▸ **Try it**: Once you reach the line containing "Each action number" in the entries below, write out that line and each one after it down to the line containing "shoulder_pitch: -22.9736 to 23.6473", exactly and with nothing added.

Start of Recorded information

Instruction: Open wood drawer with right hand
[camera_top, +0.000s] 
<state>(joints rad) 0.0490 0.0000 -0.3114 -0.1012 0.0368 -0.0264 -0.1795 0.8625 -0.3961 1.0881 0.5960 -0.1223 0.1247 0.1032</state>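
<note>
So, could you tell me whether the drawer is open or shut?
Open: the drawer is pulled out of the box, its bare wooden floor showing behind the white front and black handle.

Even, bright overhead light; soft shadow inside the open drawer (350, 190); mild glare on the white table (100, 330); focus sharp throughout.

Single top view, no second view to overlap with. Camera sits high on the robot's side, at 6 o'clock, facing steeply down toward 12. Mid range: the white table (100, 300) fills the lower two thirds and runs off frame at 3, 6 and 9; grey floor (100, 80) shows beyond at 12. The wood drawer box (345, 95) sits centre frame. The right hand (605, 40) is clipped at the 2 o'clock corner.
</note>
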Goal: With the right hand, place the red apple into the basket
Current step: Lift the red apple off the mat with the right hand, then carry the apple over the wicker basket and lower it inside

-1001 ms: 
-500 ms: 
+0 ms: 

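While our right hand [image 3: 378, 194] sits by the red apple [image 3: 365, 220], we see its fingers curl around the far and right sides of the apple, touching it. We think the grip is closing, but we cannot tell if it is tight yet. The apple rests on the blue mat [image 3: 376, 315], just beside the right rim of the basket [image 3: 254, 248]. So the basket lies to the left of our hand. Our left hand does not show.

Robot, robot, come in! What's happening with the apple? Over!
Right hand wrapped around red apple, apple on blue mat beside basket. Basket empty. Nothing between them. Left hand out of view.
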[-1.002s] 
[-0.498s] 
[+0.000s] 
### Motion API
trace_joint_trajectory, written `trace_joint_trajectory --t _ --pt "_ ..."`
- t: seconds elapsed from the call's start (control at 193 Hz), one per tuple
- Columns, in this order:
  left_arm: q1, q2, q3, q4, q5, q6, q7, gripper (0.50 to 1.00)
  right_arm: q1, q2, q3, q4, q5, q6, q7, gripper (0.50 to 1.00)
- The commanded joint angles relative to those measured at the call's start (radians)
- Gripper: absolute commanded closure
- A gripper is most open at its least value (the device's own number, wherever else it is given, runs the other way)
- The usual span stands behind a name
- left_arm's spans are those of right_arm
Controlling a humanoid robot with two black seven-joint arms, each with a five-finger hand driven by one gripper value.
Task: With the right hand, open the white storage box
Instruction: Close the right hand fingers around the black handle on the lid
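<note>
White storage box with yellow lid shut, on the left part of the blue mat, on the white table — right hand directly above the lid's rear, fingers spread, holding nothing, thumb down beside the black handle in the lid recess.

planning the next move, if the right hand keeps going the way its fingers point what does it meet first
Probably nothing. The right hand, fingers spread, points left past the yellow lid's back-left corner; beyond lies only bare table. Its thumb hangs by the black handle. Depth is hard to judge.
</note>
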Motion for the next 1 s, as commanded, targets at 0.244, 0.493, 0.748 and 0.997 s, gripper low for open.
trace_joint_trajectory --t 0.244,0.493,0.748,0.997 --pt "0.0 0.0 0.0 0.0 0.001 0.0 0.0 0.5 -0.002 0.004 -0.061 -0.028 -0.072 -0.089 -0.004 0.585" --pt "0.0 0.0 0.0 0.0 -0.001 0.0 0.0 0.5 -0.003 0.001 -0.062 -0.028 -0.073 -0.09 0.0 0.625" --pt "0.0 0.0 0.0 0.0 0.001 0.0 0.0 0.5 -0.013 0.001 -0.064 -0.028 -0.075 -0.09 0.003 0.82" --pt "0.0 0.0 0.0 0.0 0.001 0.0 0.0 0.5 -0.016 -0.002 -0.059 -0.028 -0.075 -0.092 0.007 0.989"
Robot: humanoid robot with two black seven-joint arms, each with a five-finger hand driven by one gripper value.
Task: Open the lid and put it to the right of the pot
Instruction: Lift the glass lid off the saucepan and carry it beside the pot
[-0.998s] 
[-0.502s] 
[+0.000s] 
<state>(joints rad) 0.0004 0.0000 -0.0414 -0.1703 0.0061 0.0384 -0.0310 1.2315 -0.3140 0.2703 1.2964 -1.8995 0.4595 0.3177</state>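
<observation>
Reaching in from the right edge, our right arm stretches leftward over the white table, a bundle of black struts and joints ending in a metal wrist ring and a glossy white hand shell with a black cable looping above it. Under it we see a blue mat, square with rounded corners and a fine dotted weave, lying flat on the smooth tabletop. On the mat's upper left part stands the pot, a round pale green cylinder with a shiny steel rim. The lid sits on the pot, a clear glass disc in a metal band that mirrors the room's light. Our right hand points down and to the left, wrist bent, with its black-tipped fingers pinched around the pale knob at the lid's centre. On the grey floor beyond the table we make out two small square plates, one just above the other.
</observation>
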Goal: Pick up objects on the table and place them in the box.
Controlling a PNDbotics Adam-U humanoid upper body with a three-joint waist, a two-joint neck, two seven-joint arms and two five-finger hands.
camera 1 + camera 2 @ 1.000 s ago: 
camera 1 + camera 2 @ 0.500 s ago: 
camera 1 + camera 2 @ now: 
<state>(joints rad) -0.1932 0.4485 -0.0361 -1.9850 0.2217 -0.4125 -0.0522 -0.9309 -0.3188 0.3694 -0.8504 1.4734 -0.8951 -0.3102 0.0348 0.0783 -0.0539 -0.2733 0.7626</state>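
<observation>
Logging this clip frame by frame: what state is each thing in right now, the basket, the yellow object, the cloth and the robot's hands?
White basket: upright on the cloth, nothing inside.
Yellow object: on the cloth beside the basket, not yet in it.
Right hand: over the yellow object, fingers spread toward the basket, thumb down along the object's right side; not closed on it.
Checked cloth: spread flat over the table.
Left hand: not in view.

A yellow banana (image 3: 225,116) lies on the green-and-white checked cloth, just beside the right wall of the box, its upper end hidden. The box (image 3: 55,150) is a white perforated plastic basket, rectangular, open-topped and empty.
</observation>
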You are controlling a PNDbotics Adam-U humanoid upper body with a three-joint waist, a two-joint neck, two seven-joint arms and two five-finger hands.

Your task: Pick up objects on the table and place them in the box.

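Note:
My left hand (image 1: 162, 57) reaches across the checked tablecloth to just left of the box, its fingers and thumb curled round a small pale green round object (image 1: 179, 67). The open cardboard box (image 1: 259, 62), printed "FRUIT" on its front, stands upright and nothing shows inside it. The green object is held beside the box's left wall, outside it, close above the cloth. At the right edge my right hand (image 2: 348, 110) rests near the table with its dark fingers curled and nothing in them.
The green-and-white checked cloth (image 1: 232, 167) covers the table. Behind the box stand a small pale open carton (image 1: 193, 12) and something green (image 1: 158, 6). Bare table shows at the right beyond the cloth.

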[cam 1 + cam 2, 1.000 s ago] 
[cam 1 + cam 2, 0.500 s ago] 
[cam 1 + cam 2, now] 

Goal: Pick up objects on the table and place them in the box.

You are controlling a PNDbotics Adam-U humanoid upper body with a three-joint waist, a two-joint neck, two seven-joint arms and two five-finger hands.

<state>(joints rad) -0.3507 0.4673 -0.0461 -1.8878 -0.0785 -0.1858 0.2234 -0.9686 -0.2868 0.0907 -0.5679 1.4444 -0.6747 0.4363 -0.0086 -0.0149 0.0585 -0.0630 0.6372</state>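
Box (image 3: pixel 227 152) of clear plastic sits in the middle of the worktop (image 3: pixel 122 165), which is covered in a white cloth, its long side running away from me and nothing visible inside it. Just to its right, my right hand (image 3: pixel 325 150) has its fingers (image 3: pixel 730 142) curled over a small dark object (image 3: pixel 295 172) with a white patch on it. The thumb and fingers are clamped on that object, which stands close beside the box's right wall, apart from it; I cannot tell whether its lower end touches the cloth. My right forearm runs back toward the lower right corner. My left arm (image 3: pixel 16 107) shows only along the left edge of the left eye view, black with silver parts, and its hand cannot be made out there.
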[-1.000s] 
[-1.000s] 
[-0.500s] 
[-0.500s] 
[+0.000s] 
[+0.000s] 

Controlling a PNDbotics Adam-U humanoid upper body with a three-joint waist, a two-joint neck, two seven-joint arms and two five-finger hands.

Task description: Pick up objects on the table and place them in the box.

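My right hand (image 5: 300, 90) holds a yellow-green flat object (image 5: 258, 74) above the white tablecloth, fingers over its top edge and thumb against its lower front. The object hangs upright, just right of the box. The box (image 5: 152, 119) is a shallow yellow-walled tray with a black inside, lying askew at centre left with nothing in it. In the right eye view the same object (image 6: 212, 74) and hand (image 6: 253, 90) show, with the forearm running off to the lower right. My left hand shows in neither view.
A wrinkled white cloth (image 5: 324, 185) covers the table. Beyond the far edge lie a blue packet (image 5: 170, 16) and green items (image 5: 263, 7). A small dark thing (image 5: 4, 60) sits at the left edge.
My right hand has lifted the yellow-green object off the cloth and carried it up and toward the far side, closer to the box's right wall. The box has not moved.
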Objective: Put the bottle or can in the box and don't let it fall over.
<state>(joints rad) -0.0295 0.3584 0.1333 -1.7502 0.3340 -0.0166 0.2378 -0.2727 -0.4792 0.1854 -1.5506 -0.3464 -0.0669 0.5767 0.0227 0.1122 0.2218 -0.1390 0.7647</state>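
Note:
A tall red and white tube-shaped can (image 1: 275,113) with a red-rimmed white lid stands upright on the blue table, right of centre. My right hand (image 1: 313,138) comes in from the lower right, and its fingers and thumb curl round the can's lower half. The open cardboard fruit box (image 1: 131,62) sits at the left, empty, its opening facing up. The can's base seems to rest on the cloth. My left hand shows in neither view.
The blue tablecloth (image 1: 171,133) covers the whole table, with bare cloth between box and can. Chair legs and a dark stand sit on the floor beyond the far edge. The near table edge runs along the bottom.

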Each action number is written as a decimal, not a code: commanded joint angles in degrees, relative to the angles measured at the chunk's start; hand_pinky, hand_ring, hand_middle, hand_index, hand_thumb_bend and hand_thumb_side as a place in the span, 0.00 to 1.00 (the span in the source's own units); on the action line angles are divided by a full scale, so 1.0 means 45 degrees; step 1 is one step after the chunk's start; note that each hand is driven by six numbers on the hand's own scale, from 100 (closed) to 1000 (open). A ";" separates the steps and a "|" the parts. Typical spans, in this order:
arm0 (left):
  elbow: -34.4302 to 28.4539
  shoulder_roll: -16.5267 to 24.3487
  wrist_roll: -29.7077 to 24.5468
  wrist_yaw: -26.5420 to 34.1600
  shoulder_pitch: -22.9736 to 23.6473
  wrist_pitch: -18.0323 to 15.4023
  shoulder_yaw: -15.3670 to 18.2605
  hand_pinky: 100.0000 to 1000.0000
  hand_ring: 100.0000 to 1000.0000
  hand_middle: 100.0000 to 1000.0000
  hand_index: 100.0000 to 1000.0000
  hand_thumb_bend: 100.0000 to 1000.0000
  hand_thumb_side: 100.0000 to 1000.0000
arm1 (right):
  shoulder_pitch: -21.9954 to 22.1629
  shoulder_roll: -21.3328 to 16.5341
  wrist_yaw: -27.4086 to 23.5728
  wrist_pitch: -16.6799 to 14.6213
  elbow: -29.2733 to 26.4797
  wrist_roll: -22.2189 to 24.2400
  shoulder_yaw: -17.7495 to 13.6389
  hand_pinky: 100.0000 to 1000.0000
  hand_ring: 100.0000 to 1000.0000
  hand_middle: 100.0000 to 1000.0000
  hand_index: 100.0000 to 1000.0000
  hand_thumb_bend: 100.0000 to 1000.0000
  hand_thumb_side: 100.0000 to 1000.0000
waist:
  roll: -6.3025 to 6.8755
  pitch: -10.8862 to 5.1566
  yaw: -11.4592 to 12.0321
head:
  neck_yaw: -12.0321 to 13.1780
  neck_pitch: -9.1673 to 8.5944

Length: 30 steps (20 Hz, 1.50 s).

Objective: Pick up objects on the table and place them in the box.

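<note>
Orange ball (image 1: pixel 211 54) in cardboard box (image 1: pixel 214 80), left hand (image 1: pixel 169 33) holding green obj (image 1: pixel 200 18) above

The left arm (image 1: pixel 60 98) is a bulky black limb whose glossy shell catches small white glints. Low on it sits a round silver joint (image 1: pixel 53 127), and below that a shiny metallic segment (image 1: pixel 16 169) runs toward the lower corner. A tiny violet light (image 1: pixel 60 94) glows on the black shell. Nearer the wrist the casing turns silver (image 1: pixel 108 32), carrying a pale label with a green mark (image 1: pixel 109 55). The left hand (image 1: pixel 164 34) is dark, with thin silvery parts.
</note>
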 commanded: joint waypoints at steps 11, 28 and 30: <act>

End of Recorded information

▸ **Result of the exercise**:
Each action number is written as a decimal, not a code: commanded joint angles in degrees, relative to the angles measured at the chunk's start; hand_pinky, hand_ring, hand_middle, hand_index, hand_thumb_bend and hand_thumb_side as a place in the span, 0.00 to 1.00 (the span in the source's own units); on the action line angles are divided by a full scale, so 1.0 means 45 degrees; step 1 is one step after the chunk's start; note that each hand is driven by six numbers on the hand's own scale, from 100 (closed) to 1000 (open). A ";" separates the steps and a "|" the parts. Typical spans, in this order:
arm0 (left):
  elbow: -34.4302 to 28.4539
  shoulder_roll: -16.5267 to 24.3487
  wrist_roll: -29.7077 to 24.5468
  wrist_yaw: -26.5420 to 34.1600
  shoulder_pitch: -22.9736 to 23.6473

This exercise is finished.